Burned Rubber -- Dominate to Undrinkable

What does super strong Burned Rubber on nose and in the mouth to the degree of undrinkability indicate? Cooked Wine? Over the hill Oxidation? I had a 1999 Beaucastel Red that went down the drain last week. I’ve had at least a dozen of these over the last 10 years and all were fine, but a bit variable.

Over the last couple decades I’ve had a few 30 year old bordeaux show the same signs and were undrinkable, and I’d like to understand the cause as sound bottles should have been OK. [scratch.gif]


I find it much more common in Napa cabs than in European wines.


I find quite a bit of it in Southern Rhones and Spanish wines that are Grenache-based. I don’t think it’s a flaw and, even then, I hate it.

Same, I dont think its a flaw, but really not my style of wine

I experienced this in an Alban Grenache some years ago: not pleasurable.
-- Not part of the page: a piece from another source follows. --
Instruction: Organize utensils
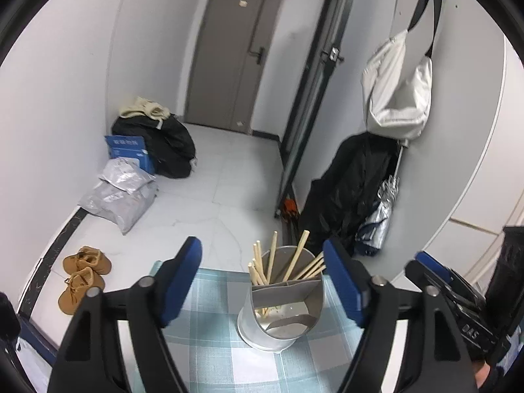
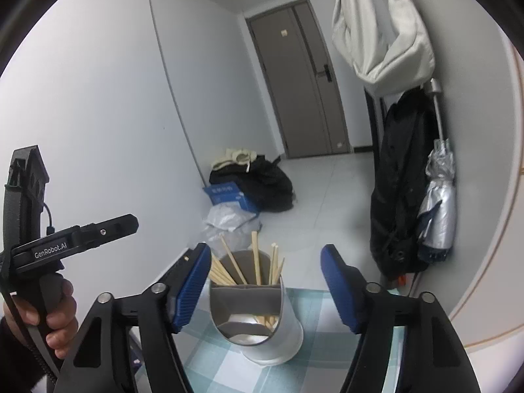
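Silver holder, tan chopsticks, blue-and-white checked cloth, blue-padded claws.

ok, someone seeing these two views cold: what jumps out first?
The metal cylindrical utensil holder with its bundle of wooden chopsticks, standing on the blue-and-white checked tablecloth at the table's edge. Framing it, the open left gripper and open right gripper with blue pads, nothing held. Behind, a white bag hangs on the right wall.
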Demonstrator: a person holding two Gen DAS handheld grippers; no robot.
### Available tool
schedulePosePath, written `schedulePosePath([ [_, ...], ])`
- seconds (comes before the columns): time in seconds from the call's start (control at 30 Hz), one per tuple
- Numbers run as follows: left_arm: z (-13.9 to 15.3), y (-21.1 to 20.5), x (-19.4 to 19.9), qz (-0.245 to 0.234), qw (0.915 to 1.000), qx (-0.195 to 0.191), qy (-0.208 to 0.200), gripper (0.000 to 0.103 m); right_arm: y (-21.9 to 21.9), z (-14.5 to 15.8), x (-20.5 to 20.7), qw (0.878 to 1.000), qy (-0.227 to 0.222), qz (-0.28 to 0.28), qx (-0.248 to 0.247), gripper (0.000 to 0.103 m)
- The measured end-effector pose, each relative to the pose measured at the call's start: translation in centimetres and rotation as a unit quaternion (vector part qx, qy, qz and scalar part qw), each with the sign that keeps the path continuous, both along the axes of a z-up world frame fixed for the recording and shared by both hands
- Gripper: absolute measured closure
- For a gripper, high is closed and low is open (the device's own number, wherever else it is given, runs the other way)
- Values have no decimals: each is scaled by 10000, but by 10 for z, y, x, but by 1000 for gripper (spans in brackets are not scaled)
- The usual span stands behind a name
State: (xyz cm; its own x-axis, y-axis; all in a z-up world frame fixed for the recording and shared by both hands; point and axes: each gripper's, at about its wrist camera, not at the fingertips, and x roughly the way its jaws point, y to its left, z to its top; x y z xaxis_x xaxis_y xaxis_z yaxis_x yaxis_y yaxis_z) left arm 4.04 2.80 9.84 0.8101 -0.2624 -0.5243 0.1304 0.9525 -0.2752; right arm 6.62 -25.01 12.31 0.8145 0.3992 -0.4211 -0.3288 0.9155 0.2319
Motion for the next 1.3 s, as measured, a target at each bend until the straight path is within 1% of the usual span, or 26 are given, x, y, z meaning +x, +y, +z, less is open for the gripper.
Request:
schedulePosePath([
  [0.07,1,1,-5,169,9998,48,-50,25,1,2,-11,9999,-127,-41,-39,26],
  [0.13,2,1,-12,279,9995,98,-114,23,2,4,-19,9997,-242,-73,-72,19],
  [0.2,2,1,-19,420,9987,183,-218,20,4,5,-32,9992,-365,-97,-107,16],
  [0.33,2,0,-31,561,9970,341,-414,10,7,3,-47,9988,-451,-106,-152,9],
  [0.43,0,0,-40,623,9956,425,-550,10,9,-1,-56,9985,-480,-156,-190,4],
  [0.57,-5,1,-46,662,9948,478,-608,8,9,-7,-62,9981,-532,-211,-232,3],
  [0.7,-10,0,-48,665,9939,558,-677,7,6,-13,-68,9974,-596,-333,-227,0],
  [0.77,-14,-2,-46,622,9938,651,-657,7,5,-16,-68,9973,-587,-390,-205,0],
  [0.83,-18,-2,-45,685,9927,726,-677,7,3,-20,-69,9972,-571,-440,-201,0],
  [1.0,-34,4,-48,883,9912,670,-724,7,6,-27,-68,9971,-518,-481,-286,0],
  [1.13,-44,0,-43,770,9927,722,-582,7,7,-30,-68,9964,-531,-556,-362,0],
  [1.23,-42,-5,-44,708,9918,835,-662,7,7,-31,-68,9964,-506,-571,-371,0],
  [1.3,-40,-6,-45,689,9917,813,-715,7,9,-32,-67,9963,-495,-580,-401,0],
])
I’ve had some burnt rubber aromas normally in South African wines (mainly seems to be more a thing of the past, since fewer and fewer South African wines show that character) but with Beaucastel I’ve normally had only brett. And it’s not that sweet, funky and leathery brett one usually comes across in, for example, older Rioja reds, but instead a distinct brett strain that gives this kind of dry, pungent and quite phenolic character. It seems to be a house flavor, since I’ve tasted it in several vintages - only the amount of this phenolic character seems to differ from vintage to vintage. It’s also the key character that has helped me pick Beaucastel out in blind tastings every now and then.
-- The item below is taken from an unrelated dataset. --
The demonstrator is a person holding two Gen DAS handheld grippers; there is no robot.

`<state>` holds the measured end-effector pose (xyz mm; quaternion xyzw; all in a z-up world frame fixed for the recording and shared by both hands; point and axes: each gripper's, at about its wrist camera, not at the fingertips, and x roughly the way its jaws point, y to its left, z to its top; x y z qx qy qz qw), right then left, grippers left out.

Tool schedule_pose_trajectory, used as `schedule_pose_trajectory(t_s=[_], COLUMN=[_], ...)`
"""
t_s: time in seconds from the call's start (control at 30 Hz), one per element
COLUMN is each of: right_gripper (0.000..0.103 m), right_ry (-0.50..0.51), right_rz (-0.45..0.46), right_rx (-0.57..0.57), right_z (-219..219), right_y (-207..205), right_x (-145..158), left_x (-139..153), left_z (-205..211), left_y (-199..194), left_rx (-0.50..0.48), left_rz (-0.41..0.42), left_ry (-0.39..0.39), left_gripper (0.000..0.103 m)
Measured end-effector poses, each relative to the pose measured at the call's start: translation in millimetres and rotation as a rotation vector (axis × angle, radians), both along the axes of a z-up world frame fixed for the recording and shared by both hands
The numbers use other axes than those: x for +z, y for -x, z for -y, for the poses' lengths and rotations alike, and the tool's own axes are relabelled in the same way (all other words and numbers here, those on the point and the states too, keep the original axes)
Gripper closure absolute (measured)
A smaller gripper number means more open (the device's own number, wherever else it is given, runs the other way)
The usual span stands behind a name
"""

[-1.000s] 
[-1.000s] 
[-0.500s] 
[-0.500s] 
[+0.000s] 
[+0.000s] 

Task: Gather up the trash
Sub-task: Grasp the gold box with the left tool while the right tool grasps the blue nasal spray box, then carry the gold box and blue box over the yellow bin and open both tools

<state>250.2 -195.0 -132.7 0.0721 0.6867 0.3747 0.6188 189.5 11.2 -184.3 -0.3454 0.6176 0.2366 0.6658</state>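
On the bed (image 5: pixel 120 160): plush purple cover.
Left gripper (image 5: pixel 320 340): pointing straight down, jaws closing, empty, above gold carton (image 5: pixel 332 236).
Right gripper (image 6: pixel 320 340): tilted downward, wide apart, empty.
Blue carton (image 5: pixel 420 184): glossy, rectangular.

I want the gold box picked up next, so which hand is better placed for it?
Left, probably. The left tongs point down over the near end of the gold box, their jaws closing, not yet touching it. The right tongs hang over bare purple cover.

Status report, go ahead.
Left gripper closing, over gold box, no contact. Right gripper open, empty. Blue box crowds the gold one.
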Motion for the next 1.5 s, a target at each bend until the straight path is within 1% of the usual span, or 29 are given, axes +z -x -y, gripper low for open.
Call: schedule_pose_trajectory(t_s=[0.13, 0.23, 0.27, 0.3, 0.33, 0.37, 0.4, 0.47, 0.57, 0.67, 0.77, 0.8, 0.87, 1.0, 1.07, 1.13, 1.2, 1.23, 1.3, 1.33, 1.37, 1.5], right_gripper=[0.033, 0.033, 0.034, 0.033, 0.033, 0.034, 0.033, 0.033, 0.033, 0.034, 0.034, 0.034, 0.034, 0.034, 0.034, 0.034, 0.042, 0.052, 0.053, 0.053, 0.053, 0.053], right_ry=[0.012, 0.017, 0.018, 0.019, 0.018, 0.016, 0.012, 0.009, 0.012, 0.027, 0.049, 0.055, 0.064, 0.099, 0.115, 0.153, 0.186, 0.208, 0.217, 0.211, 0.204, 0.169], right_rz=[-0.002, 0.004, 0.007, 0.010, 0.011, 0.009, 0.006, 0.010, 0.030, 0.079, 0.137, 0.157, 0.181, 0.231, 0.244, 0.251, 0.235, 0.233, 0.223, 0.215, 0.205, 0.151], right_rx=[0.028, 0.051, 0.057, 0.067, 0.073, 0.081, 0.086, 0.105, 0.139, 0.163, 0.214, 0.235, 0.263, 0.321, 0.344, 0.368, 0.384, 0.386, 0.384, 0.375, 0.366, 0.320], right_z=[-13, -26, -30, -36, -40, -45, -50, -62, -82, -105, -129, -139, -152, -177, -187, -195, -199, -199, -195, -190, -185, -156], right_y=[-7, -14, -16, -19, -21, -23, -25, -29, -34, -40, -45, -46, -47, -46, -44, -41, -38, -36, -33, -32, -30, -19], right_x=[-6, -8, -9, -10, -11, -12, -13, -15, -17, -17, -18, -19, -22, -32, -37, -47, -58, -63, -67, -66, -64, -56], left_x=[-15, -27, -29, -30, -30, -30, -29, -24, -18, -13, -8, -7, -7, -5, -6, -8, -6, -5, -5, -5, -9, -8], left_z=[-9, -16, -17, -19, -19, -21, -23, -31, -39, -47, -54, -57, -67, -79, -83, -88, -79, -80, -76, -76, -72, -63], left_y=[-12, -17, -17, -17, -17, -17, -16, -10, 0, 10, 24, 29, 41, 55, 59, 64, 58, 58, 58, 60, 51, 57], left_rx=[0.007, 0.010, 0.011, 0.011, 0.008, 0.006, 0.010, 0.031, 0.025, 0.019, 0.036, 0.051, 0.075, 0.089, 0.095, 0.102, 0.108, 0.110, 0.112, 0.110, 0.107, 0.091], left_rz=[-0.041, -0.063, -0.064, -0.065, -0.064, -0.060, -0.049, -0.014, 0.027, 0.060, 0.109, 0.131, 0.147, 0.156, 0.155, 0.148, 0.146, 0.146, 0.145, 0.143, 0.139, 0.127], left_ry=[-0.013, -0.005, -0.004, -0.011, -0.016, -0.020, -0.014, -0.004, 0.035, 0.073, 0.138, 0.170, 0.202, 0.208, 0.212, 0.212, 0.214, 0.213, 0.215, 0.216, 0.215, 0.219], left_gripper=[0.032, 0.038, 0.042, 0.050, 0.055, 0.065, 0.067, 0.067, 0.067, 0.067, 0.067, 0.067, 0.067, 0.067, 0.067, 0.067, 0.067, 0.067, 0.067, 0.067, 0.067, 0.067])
But yeah, the point being, I think the Beaucastel aroma and burnt rubber aromas are somewhat similar but still different. The SA reds feel more tarry, smoky and just more like burnt rubber, but I can understand why someone would describe the Beaucastel character with the same descriptor.
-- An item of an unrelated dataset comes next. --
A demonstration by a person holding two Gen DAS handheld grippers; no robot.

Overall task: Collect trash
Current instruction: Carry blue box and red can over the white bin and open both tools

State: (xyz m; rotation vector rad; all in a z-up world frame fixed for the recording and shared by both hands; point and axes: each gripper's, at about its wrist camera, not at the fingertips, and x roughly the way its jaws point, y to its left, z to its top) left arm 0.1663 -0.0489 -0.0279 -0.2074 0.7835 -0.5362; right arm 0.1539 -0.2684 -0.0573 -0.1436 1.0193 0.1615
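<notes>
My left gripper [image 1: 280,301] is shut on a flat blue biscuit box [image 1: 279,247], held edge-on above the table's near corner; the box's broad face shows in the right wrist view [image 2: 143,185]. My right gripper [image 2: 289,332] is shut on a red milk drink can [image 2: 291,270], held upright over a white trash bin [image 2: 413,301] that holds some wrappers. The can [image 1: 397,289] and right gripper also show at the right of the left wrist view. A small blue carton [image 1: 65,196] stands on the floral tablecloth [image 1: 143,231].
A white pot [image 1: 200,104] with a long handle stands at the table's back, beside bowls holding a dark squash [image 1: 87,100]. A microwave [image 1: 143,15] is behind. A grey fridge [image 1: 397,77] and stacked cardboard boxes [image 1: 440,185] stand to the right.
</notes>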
Most pronounced I’ve seen was on a bottle of Chateau de la Negly ‘La Porte du Ciel’ that was a special gift from my wife 8-10 years ago. The rubber scent was so pronounced that the three of us who tried it were all turned off and none of us finished a glass.


Bottle of Fess Parker Syrah was the worst I ever had, should have saved to bottle for teaching purposes.

This echoes my experience as well, along with some overwrought California reds and overly modern Rioja-Priorat-eastern Spanish

I pick up those kinds of notes in young syrah, at least to my senses.

For my tastes, No. Rhones need time to smooth out.

When I was younger I found those match stick smells more prominent, but maybe now wine making is better, or maybe I’m more tolerant, so it’s not as bad as I recall.

So interesting to hear so many folks having issues with grenaches or grenache-based wines. The variety tends to be more oxidative than reductive, so the ‘opposite’ usually occurs - these oxidize more often than get reduced.

It’s not surprising to hear about Syrahs and syrah-based wines having these issues - this variety tends to get a lot more reductive, and, if not taken care of, can get ‘reduced’, or develop mercaptans.


'90s red Beaucastel is brett, norm for them. Can’t recall one without, some showing just a bit, some full bloom. Have a bottle of '99 left and not sure I want to open it.

Is this an attribute where there is a wide variety of taste perception among people ? like TCA where sometimes it seems like just a touch makes something undrinkable for a few folks, and it takes a lot to affect others (like me)


I don’t think so - but one person’s ‘rubber tire’ might be another’s ‘herbaceous’ or ‘cigar smoke’. Scientifically, what I stated generally holds . . .


In 2008 international critics were reporting burned rubber (BR) tastes in South African reds. Some people said it was a South African attribute, many linking it especially to Pinotage.

Stellenbosch University set up a team to investigate. Their preliminary report in 2011 showed that BR was not identified as such by all tasters, and named several possible causes but they hadn’t found a single definite culprit.

I have a PDF of the page from Wineland trade magazine that carried the story that I’d be happy to email you (and anyone else) that asks

I find an initial whiff of burnt rubber interesting as long as it does not have substantivity

Had the same issue last week with a bottle of 2006 Clos Du Mont Olivet CDP and I dumped it down the drain for the same reason. I gagged my way thru half the bottle before I just gave up.